Restate the data below word for word. Skip any images it contains.

DATASET ▸
---------------
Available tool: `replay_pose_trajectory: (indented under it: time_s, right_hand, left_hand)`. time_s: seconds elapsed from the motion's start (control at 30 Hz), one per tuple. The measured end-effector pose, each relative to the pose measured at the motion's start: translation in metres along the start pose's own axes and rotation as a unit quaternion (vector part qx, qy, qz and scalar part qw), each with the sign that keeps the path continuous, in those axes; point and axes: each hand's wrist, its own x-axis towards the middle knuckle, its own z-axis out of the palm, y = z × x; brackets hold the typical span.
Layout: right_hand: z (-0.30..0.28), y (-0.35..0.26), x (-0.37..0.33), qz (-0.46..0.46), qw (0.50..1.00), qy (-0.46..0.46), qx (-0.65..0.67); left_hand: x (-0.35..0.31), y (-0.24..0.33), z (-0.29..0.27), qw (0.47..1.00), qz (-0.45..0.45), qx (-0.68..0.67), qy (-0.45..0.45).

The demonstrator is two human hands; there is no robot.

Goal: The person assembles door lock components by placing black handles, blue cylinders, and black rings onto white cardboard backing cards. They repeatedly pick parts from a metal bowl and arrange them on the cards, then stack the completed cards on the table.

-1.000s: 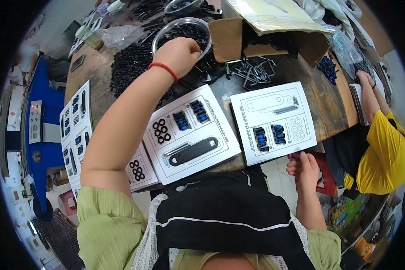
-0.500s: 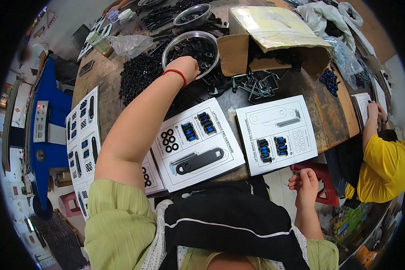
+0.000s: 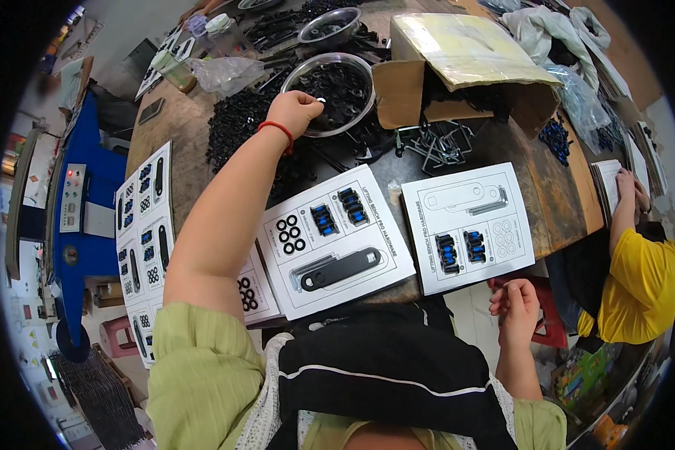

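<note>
Head view: left hand [image 3: 296, 112] reaches over the rim of the metal bowl [image 3: 364, 71] of small black parts, fingers curled together inside it; whether they pinch a part, I cannot tell. Near the bowl on the tabletop [image 3: 555, 202] lies a white packaging card [image 3: 337, 240]. Right hand [image 3: 516, 309] hangs below the tabletop edge, fingers loosely curled, holding nothing.

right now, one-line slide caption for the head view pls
Left hand reaches into a metal bowl of black parts above two white cards.
</note>
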Motion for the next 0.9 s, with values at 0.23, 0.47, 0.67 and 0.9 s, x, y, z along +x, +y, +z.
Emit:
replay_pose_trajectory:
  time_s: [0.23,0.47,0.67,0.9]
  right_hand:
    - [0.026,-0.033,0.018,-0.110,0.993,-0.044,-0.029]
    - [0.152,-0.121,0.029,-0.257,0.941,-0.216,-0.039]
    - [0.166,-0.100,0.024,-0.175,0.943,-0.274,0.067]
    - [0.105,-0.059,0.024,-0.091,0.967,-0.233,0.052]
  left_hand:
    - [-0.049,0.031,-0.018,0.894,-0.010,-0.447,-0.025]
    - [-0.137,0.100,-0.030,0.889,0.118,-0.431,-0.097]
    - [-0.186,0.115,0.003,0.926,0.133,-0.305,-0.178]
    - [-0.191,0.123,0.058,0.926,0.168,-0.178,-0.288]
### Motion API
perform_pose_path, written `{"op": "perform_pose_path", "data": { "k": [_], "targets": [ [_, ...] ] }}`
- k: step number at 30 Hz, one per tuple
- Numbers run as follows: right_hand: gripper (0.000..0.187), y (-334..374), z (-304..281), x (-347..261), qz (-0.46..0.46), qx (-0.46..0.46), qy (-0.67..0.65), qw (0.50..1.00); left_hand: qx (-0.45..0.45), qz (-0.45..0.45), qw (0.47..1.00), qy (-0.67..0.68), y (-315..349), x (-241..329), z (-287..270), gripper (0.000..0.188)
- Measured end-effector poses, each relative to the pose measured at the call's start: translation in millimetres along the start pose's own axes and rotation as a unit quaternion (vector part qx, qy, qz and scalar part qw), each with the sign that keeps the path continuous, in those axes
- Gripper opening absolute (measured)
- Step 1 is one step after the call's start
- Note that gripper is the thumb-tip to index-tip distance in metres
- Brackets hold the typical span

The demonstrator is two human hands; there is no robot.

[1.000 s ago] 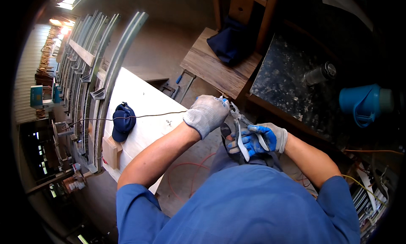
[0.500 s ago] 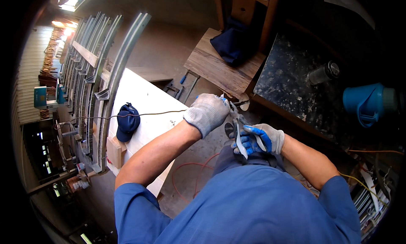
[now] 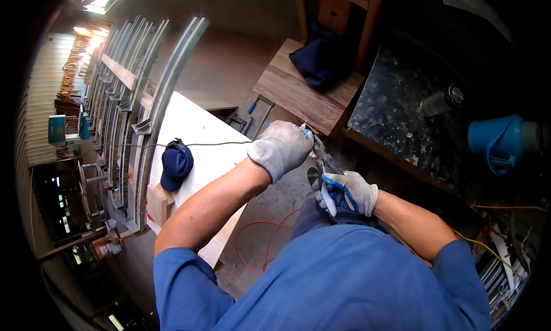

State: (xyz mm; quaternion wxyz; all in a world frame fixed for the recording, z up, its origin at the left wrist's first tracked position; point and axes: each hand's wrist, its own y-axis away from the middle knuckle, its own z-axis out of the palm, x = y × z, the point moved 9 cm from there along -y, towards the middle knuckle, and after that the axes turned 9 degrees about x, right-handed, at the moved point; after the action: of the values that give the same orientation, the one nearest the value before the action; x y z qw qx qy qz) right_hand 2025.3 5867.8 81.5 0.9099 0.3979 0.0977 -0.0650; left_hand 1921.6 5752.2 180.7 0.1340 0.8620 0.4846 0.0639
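A grey knit work glove covers my left hand (image 3: 281, 148), which is closed in a fist around the end of a thin dark cord (image 3: 212, 143). The cord stretches left from the fist, across a white board. My right hand (image 3: 359, 193), in a grey glove with blue palm coating, wraps the handles of a pair of pliers with pale grey grips (image 3: 328, 200). The pliers' head points up and reaches beside the left fist, at the cord's end. Exactly what lies between the jaws is hidden by the left glove.
A navy cap (image 3: 177, 164) lies on the white board (image 3: 192, 121). Curved metal rails (image 3: 172, 84) stand left. Ahead is a wooden chair (image 3: 293, 90) with dark cloth. A speckled dark table (image 3: 390, 113) bears a clear jar (image 3: 439, 103); a blue jug (image 3: 495, 137) is at right. A red hose (image 3: 247, 230) lies on the floor.
My right fingers have closed on the pliers, and the handles have come together. The left fist has shifted only slightly, still holding the cord. The whole view has tilted a little.
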Motion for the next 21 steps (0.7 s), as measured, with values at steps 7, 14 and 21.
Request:
{"op": "perform_pose_path", "data": {
  "k": [7,14,21],
  "targets": [
    [0.038,-13.8,-3.3,-1.1,0.035,-0.041,0.001,0.999,-0.037,-0.019,0.999,-0.015,1.3,-10.6,12.5,0.023],
    [0.044,7.7,-5.3,-16.8,0.082,-0.12,-0.006,0.989,-0.066,-0.133,0.987,0.067,8.4,-31.1,6.7,0.02],
    [0.041,21.4,-7.9,-24.5,0.092,-0.148,0.012,0.985,-0.049,-0.174,0.973,0.14,16.2,-45.1,10.4,0.022]
  ]
}}
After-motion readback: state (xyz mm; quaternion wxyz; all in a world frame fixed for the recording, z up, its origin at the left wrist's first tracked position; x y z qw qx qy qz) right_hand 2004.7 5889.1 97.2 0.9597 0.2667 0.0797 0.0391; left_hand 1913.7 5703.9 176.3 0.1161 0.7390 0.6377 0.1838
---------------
RESPONSE TO THIS EXERCISE ▸
Available tool: `replay_pose_trajectory: (indented under it: time_s, right_hand, left_hand)`. time_s: seconds elapsed from the motion's start (control at 30 Hz), one per tuple. The measured end-effector pose, each relative to the pose measured at the motion's start: translation in metres along the start pose's own axes and rotation as a unit quaternion (vector part qx, qy, qz and scalar part qw), each with the sign that keeps the path continuous, in those axes; point and axes: each hand's wrist, its own x-axis towards the middle knuckle, its own z-axis out of the palm, y = z × x; brackets hold the typical span.
Layout: right_hand: z (-0.30..0.28), y (-0.35..0.26), x (-0.37..0.33), qz (-0.46..0.46), qw (0.50..1.00), qy (-0.46..0.46), qx (-0.65..0.67); left_hand: x (-0.35..0.31), y (-0.24..0.33), z (-0.29..0.27), qw (0.47..1.00), qz (-0.45..0.45), qx (-0.68..0.67), qy (-0.45..0.45).

The demonstrator is two human hands; there is no robot.

Goal: The person assembles door lock components by placing black handles, blue cylinders, and black rings onto white cardboard backing cards. They repeatedly pick parts from a metal bowl and arrange them on the cards, then stack the completed cards on the table.

-1.000s: 
-0.500s: 
+0.000s: 

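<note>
Head view: left hand [image 3: 296, 112] reaches over the rim of the metal bowl [image 3: 364, 71] of small black parts, fingers curled together inside it; whether they pinch a part, I cannot tell. Near the bowl on the tabletop [image 3: 555, 202] lies a white packaging card [image 3: 337, 240]. Right hand [image 3: 516, 309] hangs below the tabletop edge, fingers loosely curled, holding nothing.

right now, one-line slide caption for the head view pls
Left hand reaches into a metal bowl of black parts above two white cards.
</note>
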Motion for the next 0.9 s, with values at 0.23, 0.47, 0.67 and 0.9 s, x, y, z along +x, +y, +z.
Emit:
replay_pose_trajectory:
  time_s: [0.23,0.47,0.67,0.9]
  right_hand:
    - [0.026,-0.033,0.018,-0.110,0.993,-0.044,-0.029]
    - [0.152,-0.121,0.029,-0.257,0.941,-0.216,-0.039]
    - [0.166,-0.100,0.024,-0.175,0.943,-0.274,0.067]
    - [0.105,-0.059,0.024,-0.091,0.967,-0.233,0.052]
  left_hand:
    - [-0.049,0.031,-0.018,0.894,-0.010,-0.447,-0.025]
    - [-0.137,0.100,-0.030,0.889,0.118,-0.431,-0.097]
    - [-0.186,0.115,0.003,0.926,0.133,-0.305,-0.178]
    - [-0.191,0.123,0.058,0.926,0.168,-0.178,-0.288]
### Motion API
perform_pose_path, written `{"op": "perform_pose_path", "data": { "k": [_], "targets": [ [_, ...] ] }}`
- k: step number at 30 Hz, one per tuple
- Numbers run as follows: right_hand: gripper (0.000..0.187), y (-334..374), z (-304..281), x (-347..261), qz (-0.46..0.46), qx (-0.46..0.46), qy (-0.67..0.65), qw (0.50..1.00); left_hand: qx (-0.45..0.45), qz (-0.45..0.45), qw (0.47..1.00), qy (-0.67..0.68), y (-315..349), x (-241..329), z (-287..270), gripper (0.000..0.188)
- Measured end-effector poses, each relative to the pose measured at the call's start: translation in millimetres along the start pose's own axes and rotation as a unit quaternion (vector part qx, qy, qz and scalar part qw), each with the sign that keeps the path continuous, in those axes
- Gripper opening absolute (measured)
- Step 1 is one step after the call's start
- Note that gripper is the thumb-tip to index-tip distance in metres
- Brackets hold the typical span

The demonstrator is two human hands; there is no robot.

[1.000 s ago] 
[0.500 s ago] 
[now] 

State: (xyz mm; quaternion wxyz; all in a world frame fixed for the recording, z up, its origin at the left wrist's first tracked position; point and axes: each hand's wrist, its own y-axis away from the middle knuckle, its own z-axis out of the palm, x = y × z, the point moved 9 cm from there along -y, towards the middle knuckle, and after that the axes turned 9 degrees about x, right-handed, at the moved point; after the action: of the values that give the same orientation, the one nearest the value before the action; x y z qw qx qy qz) right_hand 2025.3 5867.8 81.5 0.9099 0.3979 0.0977 -0.0650; left_hand 1921.6 5752.2 180.7 0.1340 0.8620 0.4846 0.0639
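A grey knit work glove covers my left hand (image 3: 281, 148), which is closed in a fist around the end of a thin dark cord (image 3: 212, 143). The cord stretches left from the fist, across a white board. My right hand (image 3: 359, 193), in a grey glove with blue palm coating, wraps the handles of a pair of pliers with pale grey grips (image 3: 328, 200). The pliers' head points up and reaches beside the left fist, at the cord's end. Exactly what lies between the jaws is hidden by the left glove.
A navy cap (image 3: 177, 164) lies on the white board (image 3: 192, 121). Curved metal rails (image 3: 172, 84) stand left. Ahead is a wooden chair (image 3: 293, 90) with dark cloth. A speckled dark table (image 3: 390, 113) bears a clear jar (image 3: 439, 103); a blue jug (image 3: 495, 137) is at right. A red hose (image 3: 247, 230) lies on the floor.
My right fingers have closed on the pliers, and the handles have come together. The left fist has shifted only slightly, still holding the cord. The whole view has tilted a little.
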Motion for the next 21 steps (0.7 s), as measured, with values at steps 7, 14 and 21.
Request:
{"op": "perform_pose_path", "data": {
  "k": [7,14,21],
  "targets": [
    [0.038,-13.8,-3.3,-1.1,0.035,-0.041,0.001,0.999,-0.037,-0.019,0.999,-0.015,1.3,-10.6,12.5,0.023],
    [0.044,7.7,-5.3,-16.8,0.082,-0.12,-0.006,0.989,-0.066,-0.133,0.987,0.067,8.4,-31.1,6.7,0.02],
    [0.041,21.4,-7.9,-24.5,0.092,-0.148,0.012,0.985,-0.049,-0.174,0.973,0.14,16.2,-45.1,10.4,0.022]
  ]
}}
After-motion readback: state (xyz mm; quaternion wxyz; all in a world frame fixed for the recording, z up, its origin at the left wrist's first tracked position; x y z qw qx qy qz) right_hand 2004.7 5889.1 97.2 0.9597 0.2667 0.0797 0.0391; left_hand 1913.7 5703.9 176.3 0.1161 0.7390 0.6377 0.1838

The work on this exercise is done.